Demis Hassabis very exciting !!
So grateful to live in an era where high quality research, educative and creative tools are made available for everyone who wants to contribute to constructive projects worldwide.
Demis and Google 📈💯
".... foothills of singularity.." - I hope and pray that anyone reading this post may pause at these words, take a breath, and appreciate the gravity of these profound words..
The shift from models → agents → autonomous systems is happening much faster than most people realize. Feels like we're watching the operating system of the next decade being built in real time.

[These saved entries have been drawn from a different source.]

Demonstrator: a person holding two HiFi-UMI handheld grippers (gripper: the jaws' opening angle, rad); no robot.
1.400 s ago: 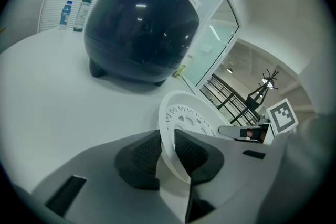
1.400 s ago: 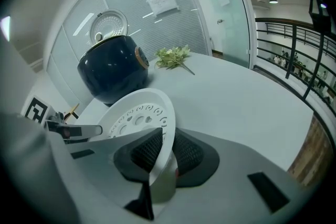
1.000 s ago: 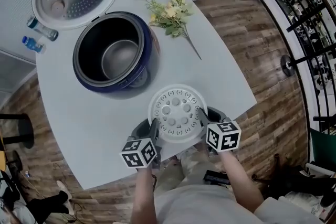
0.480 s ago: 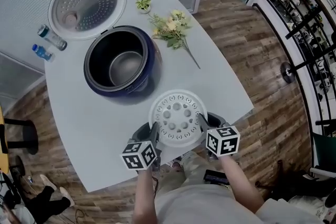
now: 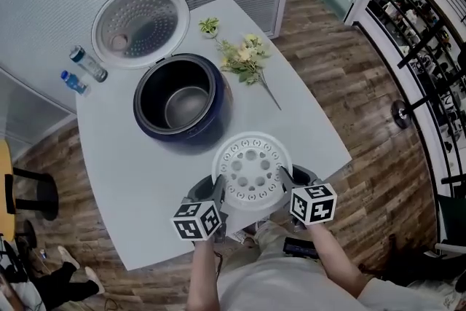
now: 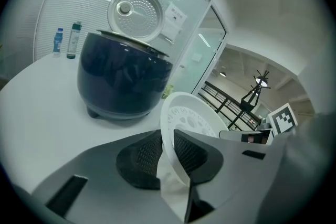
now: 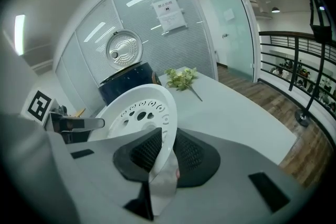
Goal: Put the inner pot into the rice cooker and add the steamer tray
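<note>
Nearest the person, a white steamer tray (image 5: 252, 172) is held between the two grippers, above the near edge of the table (image 5: 138, 178). The left gripper (image 6: 167, 136) is clamped on the tray's left rim: its jaws are nearly together, and the thin rim is pinched between the ribbed pads. The right gripper (image 7: 167, 140) is closed in the same way on the opposite rim, with only the rim between its pads. The tray's perforated face is turned upward, and round and oblong holes can be seen in it. The tray is kept clear of the tabletop and apart from the cooker.

Beyond the tray, the dark blue cooker (image 5: 182, 98) is seen on the table with its lid (image 5: 142, 25) swung fully back. The metal pot (image 5: 187, 105) is already seated inside the cooker. To the right of the cooker a spray of flowers (image 5: 247, 58) is laid flat on the table, and a small plant (image 5: 210, 26) is set just behind it. At the far left edge two bottles (image 5: 80, 73) are placed side by side, near the lid.
</note>
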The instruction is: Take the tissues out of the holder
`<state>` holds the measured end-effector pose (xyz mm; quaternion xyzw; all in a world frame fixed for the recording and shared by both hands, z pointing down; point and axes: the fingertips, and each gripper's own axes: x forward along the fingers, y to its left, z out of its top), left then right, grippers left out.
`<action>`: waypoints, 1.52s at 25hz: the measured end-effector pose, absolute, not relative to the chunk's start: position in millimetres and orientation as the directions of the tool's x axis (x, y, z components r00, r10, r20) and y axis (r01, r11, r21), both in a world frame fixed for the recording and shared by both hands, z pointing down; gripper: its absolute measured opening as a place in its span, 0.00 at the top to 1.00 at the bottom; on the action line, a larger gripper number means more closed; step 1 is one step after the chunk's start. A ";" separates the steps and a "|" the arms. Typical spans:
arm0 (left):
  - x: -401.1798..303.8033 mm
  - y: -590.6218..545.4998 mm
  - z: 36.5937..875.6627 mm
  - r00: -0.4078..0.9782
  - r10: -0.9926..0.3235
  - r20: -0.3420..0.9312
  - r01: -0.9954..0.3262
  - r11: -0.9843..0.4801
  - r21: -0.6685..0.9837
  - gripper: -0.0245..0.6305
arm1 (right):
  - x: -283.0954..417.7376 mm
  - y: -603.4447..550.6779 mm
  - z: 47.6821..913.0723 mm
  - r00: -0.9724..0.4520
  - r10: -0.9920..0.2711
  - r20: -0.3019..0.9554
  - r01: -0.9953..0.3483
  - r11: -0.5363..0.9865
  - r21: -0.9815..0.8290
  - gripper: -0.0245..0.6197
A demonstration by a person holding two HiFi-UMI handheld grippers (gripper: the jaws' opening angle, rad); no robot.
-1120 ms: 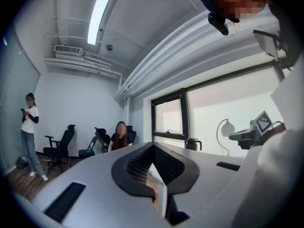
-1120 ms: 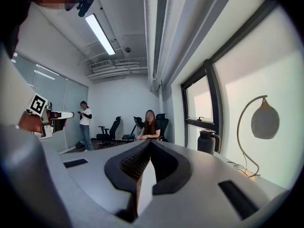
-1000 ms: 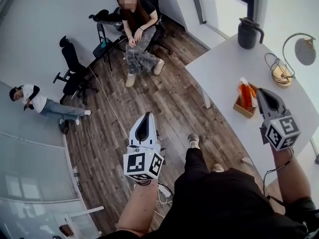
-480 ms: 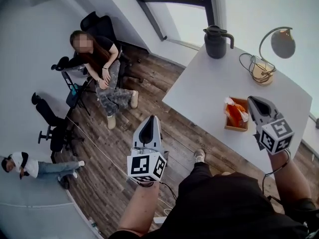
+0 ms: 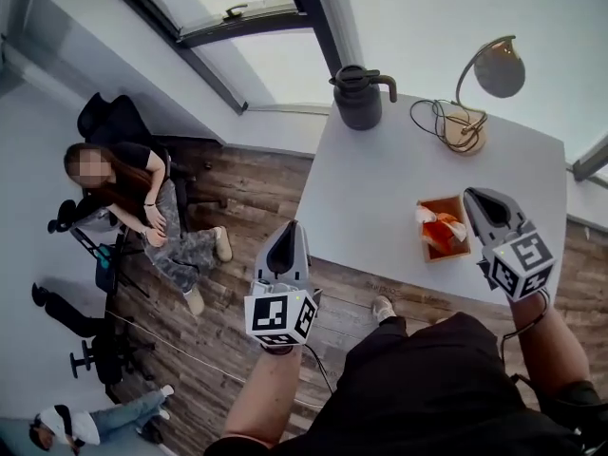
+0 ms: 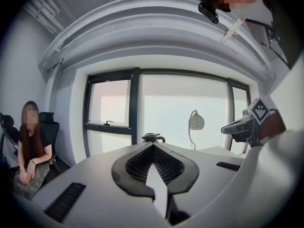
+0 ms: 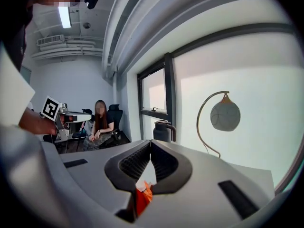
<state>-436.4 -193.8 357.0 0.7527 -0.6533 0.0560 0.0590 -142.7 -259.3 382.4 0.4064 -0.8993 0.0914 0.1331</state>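
Observation:
A small wooden tissue holder (image 5: 456, 207) stands on the white table (image 5: 380, 198), with orange and white tissues (image 5: 435, 228) sticking out of it. My right gripper (image 5: 472, 198) hovers just right of the holder, at its rim, jaws shut and empty. In the right gripper view the pads meet at the tip (image 7: 150, 142), and an orange tissue (image 7: 142, 196) shows through the gap beneath them. My left gripper (image 5: 290, 231) hangs off the table's near edge, over the wooden floor, shut and empty (image 6: 152, 145).
A dark kettle (image 5: 359, 95) stands at the table's far left corner. A desk lamp (image 5: 472, 112) with a coiled cord stands at the far right. A person sits on a chair (image 5: 133, 198) left of the table. Windows lie behind the table.
The head view has swung round, so the table now lies straight ahead. Both grippers keep their places in the view. The right one stays beside the holder.

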 end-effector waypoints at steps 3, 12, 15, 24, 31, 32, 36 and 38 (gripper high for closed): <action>-431.3 -219.8 363.4 0.211 -0.965 0.153 -0.977 -0.210 0.027 0.96 | -149.1 -255.9 381.0 -0.621 -0.725 0.299 -0.771 0.634 -0.064 0.95; -396.6 -256.4 387.8 0.325 -0.936 0.136 -0.945 -0.315 0.092 0.96 | -161.5 -247.5 404.6 -0.635 -0.711 0.302 -0.764 0.637 -0.105 0.95; -386.5 -256.1 391.5 0.340 -0.932 0.129 -0.939 -0.328 0.107 0.96 | -162.5 -245.7 411.6 -0.660 -0.686 0.306 -0.741 0.662 -0.114 0.95; -365.4 -255.9 422.8 0.301 -0.937 0.176 -0.952 -0.285 0.106 0.96 | -158.8 -245.7 458.7 -0.719 -0.609 0.335 -0.684 0.704 -0.190 0.95; -357.5 -249.9 447.6 0.281 -0.934 0.220 -0.959 -0.265 0.103 0.96 | -170.2 -247.0 482.2 -0.745 -0.534 0.399 -0.610 0.787 -0.086 0.94; -356.3 -249.4 450.5 0.281 -0.933 0.223 -0.959 -0.264 0.102 0.96 | -170.5 -248.1 486.0 -0.747 -0.528 0.403 -0.607 0.789 -0.090 0.91; -355.2 -249.0 463.4 0.265 -0.934 0.240 -0.963 -0.246 0.106 0.96 | -170.7 -250.5 502.6 -0.764 -0.497 0.410 -0.582 0.807 -0.106 0.84; -354.0 -248.6 470.4 0.262 -0.930 0.258 -0.964 -0.241 0.109 0.96 | -174.0 -248.6 507.0 -0.764 -0.472 0.439 -0.564 0.820 -0.100 0.80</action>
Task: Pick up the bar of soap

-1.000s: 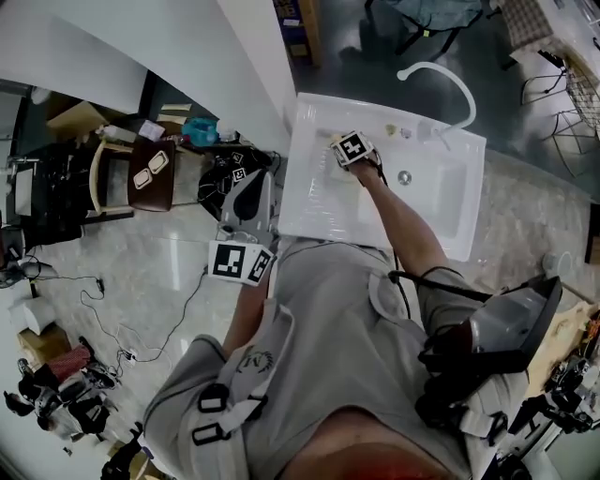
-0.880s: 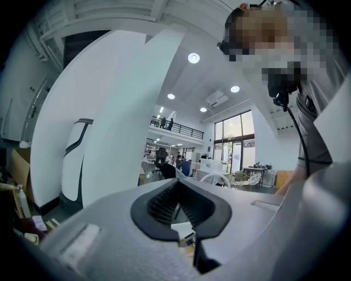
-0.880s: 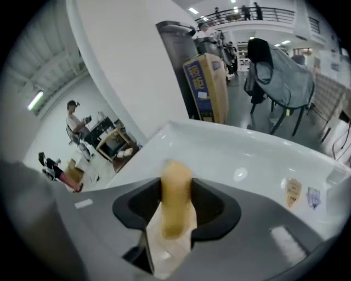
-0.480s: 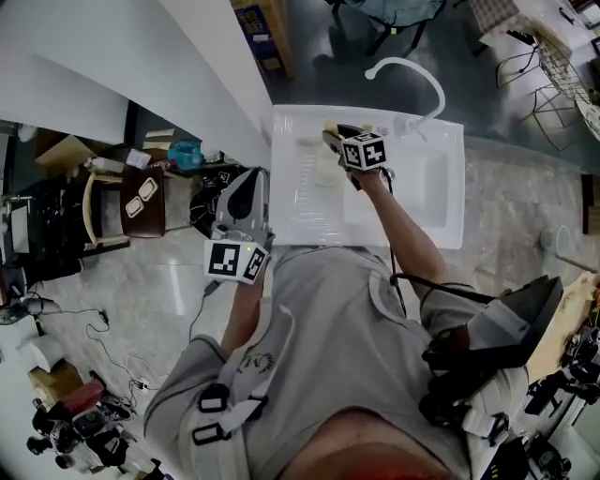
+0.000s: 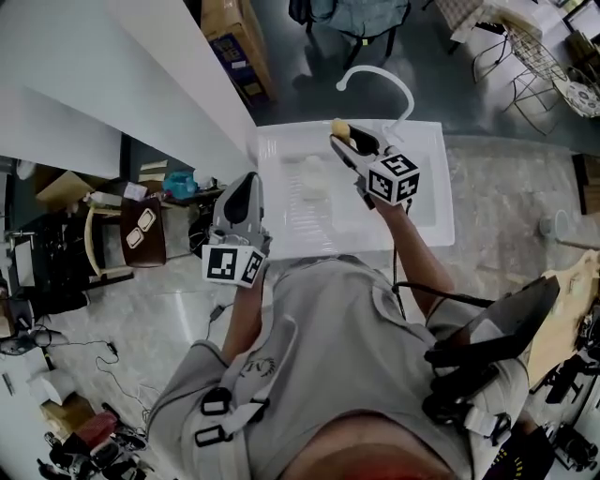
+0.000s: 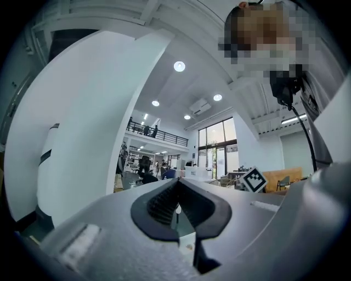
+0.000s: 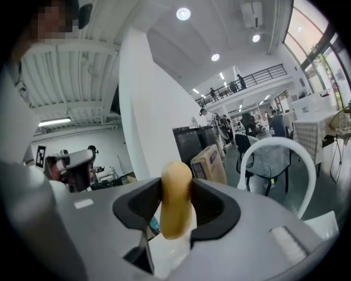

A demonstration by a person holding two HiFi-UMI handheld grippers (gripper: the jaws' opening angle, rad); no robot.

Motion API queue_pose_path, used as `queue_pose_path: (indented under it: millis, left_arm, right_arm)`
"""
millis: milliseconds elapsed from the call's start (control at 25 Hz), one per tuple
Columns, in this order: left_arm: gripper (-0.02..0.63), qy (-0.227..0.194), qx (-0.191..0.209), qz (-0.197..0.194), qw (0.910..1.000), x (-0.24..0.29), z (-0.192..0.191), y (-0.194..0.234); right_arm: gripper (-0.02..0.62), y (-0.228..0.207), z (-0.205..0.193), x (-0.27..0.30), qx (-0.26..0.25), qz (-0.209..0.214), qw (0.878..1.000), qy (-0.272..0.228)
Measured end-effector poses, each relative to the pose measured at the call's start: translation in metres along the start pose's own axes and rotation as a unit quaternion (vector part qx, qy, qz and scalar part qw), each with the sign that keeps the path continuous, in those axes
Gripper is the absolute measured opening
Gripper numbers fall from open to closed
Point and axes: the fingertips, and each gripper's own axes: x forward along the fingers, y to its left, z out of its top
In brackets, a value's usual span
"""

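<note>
A yellow bar of soap is pinched between the jaws of my right gripper, held in the air over the white sink, near the curved white faucet. In the right gripper view the soap stands upright between the two dark pads, and the right gripper is shut on it. My left gripper hangs at the sink's left edge, outside the basin. In the left gripper view the left gripper is shut, its jaws meeting with nothing between them.
A white wall runs along the sink's left. A cardboard box and a chair stand beyond the sink. A brown chair and clutter lie on the floor at the left. The faucet arcs right of the soap.
The right gripper has lifted out of the sink basin with the soap between its jaws and now points about level. The left gripper has shifted slightly up beside the sink.
</note>
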Motion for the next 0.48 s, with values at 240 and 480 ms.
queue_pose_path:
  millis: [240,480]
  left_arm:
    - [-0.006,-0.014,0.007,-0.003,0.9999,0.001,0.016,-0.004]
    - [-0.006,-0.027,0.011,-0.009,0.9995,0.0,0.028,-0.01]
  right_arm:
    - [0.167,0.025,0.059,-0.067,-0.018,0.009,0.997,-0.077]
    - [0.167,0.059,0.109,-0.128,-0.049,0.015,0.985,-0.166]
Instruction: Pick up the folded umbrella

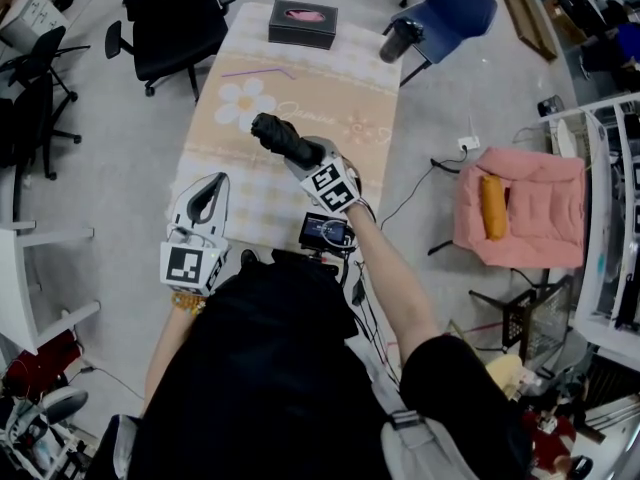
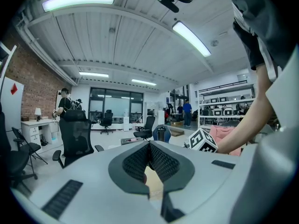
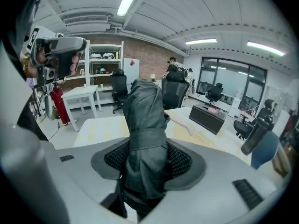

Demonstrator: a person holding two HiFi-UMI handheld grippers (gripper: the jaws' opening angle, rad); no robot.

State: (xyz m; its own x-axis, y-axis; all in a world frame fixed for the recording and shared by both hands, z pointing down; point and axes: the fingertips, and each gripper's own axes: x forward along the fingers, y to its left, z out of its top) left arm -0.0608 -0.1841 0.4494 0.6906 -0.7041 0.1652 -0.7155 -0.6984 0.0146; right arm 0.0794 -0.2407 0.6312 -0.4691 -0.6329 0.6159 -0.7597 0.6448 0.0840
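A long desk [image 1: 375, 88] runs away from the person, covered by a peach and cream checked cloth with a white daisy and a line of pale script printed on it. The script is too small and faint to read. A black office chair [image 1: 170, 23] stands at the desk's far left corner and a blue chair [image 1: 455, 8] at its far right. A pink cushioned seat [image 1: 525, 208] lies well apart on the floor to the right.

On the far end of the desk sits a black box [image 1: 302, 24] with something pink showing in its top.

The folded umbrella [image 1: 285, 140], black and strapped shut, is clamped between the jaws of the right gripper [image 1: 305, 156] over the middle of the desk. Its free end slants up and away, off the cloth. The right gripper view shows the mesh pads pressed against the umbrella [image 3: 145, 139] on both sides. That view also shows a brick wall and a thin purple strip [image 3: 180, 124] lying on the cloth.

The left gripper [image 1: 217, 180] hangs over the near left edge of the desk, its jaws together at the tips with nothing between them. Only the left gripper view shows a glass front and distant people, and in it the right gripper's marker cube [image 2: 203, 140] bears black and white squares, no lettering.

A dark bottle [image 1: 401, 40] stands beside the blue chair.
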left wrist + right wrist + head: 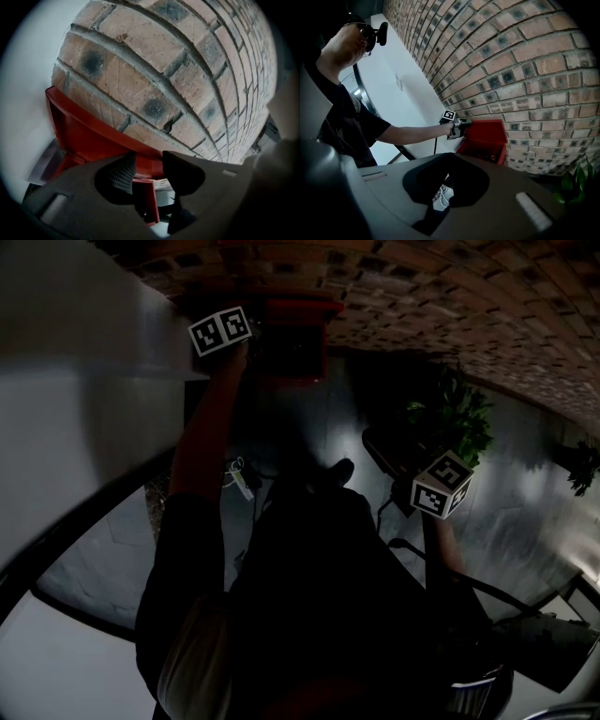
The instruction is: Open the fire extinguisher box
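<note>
Left gripper (149, 162) closes to a narrow gap on a red edge of the fire extinguisher box (487, 136), the ribbed pad of 1 jaw against the metal. The box stands at the foot of the brick wall (525, 56), close to where the brick meets a white wall (393, 61). Its red lid (84, 133) is raised over a dark interior. The person's bare forearm (408, 133) reaches out straight from a dark sleeve to the box's upper left corner. Right gripper (447, 164) hangs well back from the box, its 2 jaws all but together with nothing between them. A white cable (440, 197) on the floor shows through the slit below the tips. A green plant (455, 418) stands to the right of the box, near the right gripper.
</note>
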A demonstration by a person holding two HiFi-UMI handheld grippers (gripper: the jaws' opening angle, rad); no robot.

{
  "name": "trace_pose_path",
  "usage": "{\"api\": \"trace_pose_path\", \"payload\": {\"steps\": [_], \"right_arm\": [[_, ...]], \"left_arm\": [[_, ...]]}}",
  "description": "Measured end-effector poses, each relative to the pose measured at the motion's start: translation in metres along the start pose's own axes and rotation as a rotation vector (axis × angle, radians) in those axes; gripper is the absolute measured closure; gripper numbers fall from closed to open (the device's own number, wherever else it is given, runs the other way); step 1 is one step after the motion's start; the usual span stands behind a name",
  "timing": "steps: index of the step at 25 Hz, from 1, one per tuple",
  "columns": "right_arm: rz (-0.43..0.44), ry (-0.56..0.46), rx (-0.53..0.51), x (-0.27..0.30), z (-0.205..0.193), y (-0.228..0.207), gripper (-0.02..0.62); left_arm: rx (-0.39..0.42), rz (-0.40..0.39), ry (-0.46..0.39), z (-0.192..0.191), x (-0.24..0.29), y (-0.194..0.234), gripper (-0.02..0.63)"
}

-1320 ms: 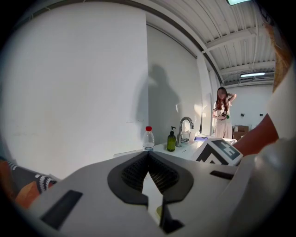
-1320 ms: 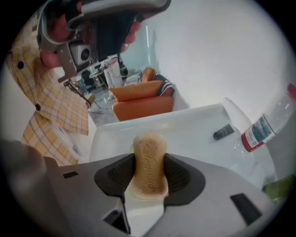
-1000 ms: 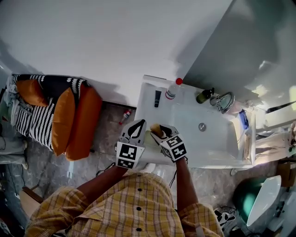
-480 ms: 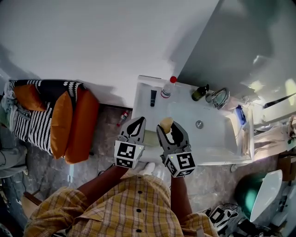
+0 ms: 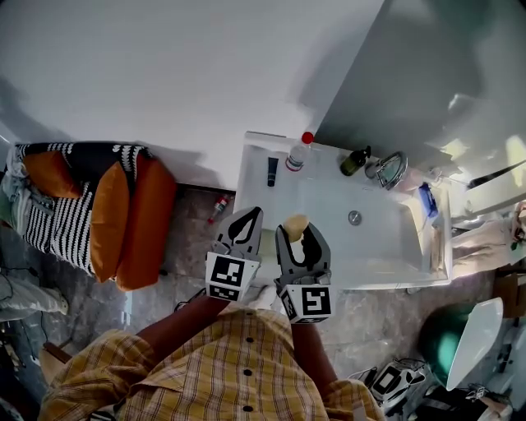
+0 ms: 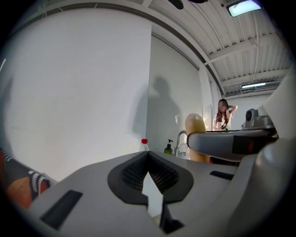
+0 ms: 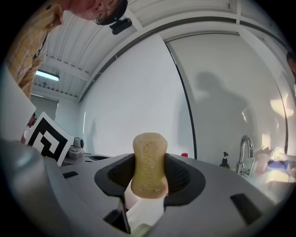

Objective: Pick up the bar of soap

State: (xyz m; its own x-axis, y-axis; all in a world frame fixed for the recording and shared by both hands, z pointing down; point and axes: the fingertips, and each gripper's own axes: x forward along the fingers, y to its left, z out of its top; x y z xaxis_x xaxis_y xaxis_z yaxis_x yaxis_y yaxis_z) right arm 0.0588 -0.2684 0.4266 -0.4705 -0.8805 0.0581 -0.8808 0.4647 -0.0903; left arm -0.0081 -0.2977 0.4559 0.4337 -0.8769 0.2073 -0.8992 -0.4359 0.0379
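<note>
Tan oval bar of soap [image 7: 149, 164] is clamped upright in the right tongs [image 5: 296, 237], held over the 8 o'clock corner of the white ceramic washbasin [image 5: 386, 255].
The bar is pinched only across its lower half, with the top left proud at 12 o'clock. A slip is judged likely if the bar is wet or the tongs get tilted or jolted, and it would be dropped into the washbasin or onto the grey stone floor [image 5: 189, 247]. It could also be squirted out by harder squeezing. At 9 o'clock the left tongs [image 6: 149, 172] are closed together, empty.

Bright, ceiling lamp [image 6: 243, 7] glaring, soft shadows on wall [image 6: 83, 92], fisheye bending, dark corners
</note>
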Motion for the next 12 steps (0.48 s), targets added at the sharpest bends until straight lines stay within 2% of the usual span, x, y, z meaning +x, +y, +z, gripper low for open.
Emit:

What makes this moment historically important is that AI is no longer evolving as a tool layer, but as a cognitive operating layer inside human systems. That shift changes the architecture of decision-making itself. The real challenge may no longer be intelligence generation, but preserving human clarity, strategic coherence, and contextual judgment inside increasingly agentic environments. This is where Cognitive Drift becomes critical. Very important direction — especially the focus on world understanding, agents, and responsible deployment as foundational infrastructure for the emerging Industrial Intelligence era.
Reading posts like this genuinely feels like watching the future arrive in real time. The shift from “AI that responds” to “AI that understands the world, acts, reasons, edits, secures, researches, and collaborates” is happening unbelievably fast. And honestly, the part about standing in the “foothills of the singularity” doesn’t even sound exaggerated anymore. Also really glad to see safety, transparency, and systems like SynthID being treated as core infrastructure instead of afterthoughts. The next few years are going to redefine almost every industry.